(Beginning of Given material)

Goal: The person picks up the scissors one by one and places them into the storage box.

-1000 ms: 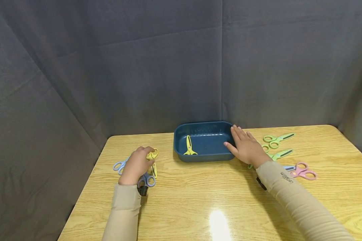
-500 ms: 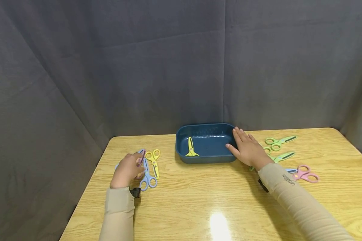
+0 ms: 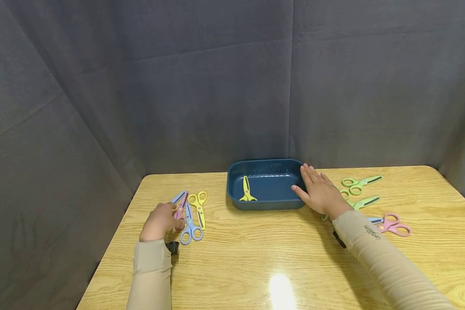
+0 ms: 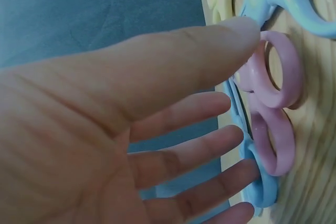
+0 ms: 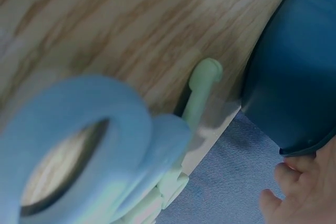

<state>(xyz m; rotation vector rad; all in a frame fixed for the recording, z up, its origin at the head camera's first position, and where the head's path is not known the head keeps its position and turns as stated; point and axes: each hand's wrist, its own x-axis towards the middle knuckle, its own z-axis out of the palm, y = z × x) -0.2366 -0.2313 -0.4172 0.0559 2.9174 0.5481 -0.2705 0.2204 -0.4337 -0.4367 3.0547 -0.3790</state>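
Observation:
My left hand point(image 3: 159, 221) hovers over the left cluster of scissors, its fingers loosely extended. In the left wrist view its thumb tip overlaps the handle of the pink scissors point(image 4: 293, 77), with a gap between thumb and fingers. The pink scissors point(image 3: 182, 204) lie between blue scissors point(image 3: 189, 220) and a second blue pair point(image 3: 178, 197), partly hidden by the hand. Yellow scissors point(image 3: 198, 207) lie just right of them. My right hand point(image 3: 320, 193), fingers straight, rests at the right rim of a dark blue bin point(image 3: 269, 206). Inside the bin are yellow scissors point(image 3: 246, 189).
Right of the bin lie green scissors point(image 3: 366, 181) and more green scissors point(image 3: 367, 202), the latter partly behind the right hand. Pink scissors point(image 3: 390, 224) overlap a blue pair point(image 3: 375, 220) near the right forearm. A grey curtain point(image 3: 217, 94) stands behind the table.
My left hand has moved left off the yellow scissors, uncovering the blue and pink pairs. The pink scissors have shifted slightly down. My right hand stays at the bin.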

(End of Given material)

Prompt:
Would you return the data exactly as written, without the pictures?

Solution to the exercise:
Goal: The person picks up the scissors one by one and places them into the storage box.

-1000 ms: 
-500 ms: 
+0 ms: 
+0 ms: 
+0 ms: 

<state>(xyz m; rotation vector rad; all in a frame fixed for the recording, z up, its origin at the head camera's first position, and where the head's path is not known the head keeps its position and turns as stated; point and axes: each hand's wrist, its own x-axis towards the middle knuckle, its own z-axis out of the palm, y = z × x) -0.2366 -0.2313 -0.4172 0.0559 2.9174 0.5481 -0.2705 0.2204 -0.4337 -0.4367 3.0547 -0.3790</state>
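Observation:
My left hand point(image 3: 159, 221) hovers over the left cluster of scissors, its fingers loosely extended. In the left wrist view its thumb tip overlaps the handle of the pink scissors point(image 4: 293, 77), with a gap between thumb and fingers. The pink scissors point(image 3: 182, 204) lie between blue scissors point(image 3: 189, 220) and a second blue pair point(image 3: 178, 197), partly hidden by the hand. Yellow scissors point(image 3: 198, 207) lie just right of them. My right hand point(image 3: 320, 193), fingers straight, rests at the right rim of a dark blue bin point(image 3: 269, 206). Inside the bin are yellow scissors point(image 3: 246, 189).
Right of the bin lie green scissors point(image 3: 366, 181) and more green scissors point(image 3: 367, 202), the latter partly behind the right hand. Pink scissors point(image 3: 390, 224) overlap a blue pair point(image 3: 375, 220) near the right forearm. A grey curtain point(image 3: 217, 94) stands behind the table.
My left hand has moved left off the yellow scissors, uncovering the blue and pink pairs. The pink scissors have shifted slightly down. My right hand stays at the bin.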

With this, the output is complete.